• **THE TASK**: Only the lines holding "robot" are wanted. Copy every one from the records below.

• **AVAILABLE RECORDS**:
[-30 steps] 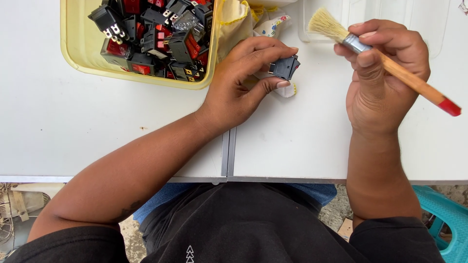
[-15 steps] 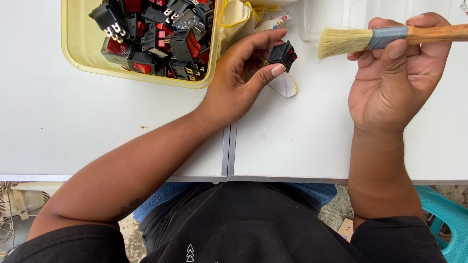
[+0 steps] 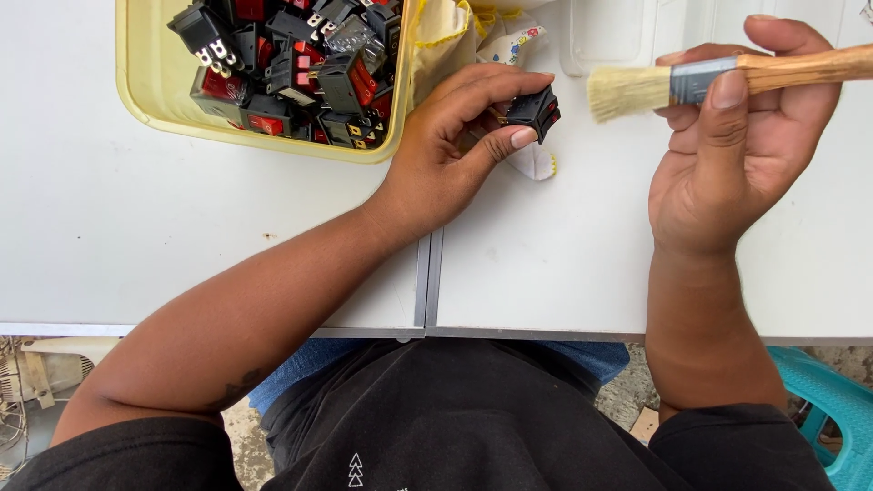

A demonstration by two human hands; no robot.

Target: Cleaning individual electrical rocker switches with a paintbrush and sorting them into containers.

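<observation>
Left hand: the left hand (image 3: 455, 145) is closed on a small black rocker switch (image 3: 535, 111), pinched between thumb below and fingertips above, with the switch lifted just off the table.
Switch position: at about 1 o'clock from the left palm, pointing toward the brush; small metal contacts show on its hand side.
Right hand: the right hand (image 3: 737, 155) grips a paint brush (image 3: 727, 77), the thumb laid over the metal ferrule and the fingers wrapped behind the wooden handle.
Brush position: it lies almost level, pale bristles at 9 o'clock facing the switch, handle running off toward 3 o'clock; the bristle tips are near the switch but not touching it.
Under the left hand: a white cloth (image 3: 536, 162) with a small coloured print and yellow edging lies on the table, partly covered by the fingers and reaching up toward 12 o'clock.
Tub: a pale yellow plastic tub (image 3: 164, 109) sits at 10 o'clock from the left hand, filled with more black and red switches (image 3: 300, 64).
Tray: a white plastic container (image 3: 618, 36) stands at 12 o'clock, between the two hands, cut off by the frame edge.
Table: a white table (image 3: 546, 264) made of two panels with a seam running between the forearms.
Lower right: a teal plastic stool (image 3: 832, 409) shows at 5 o'clock, below the table edge.
</observation>
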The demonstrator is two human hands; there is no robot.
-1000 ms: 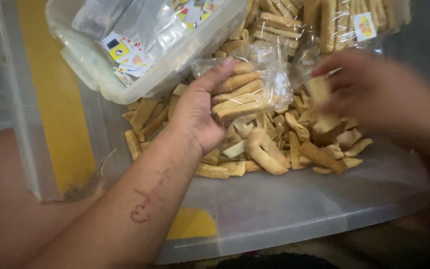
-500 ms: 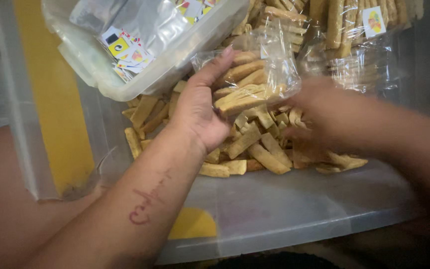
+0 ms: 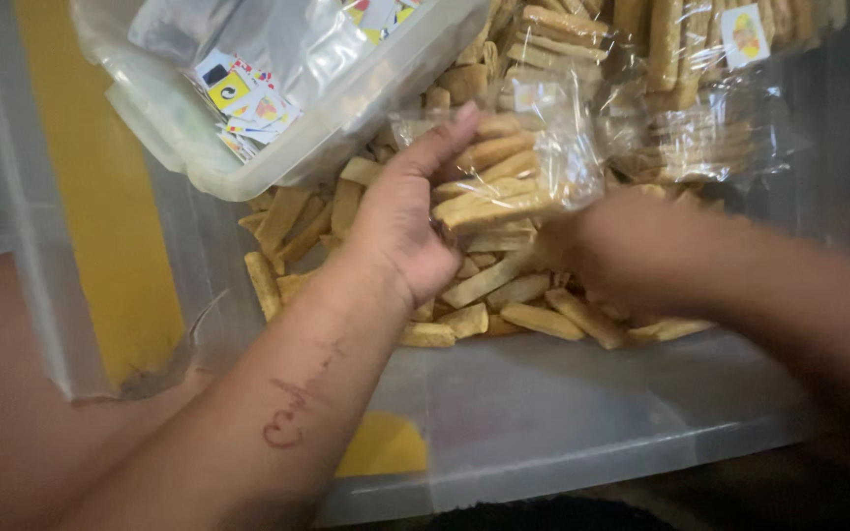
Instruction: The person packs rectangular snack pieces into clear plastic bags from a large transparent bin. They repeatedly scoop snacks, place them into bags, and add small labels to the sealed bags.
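Clear bag (image 3: 514,172) of biscuit sticks, left hand (image 3: 400,226) clamped on it, right hand (image 3: 607,251) blurred (grip unclear)

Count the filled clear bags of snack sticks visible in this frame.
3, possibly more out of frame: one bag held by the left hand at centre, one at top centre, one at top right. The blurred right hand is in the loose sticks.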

• **WRITTEN ANSWER**:
A demonstration by two human hands; no robot.
The demonstrator is two human hands; there is no robot.

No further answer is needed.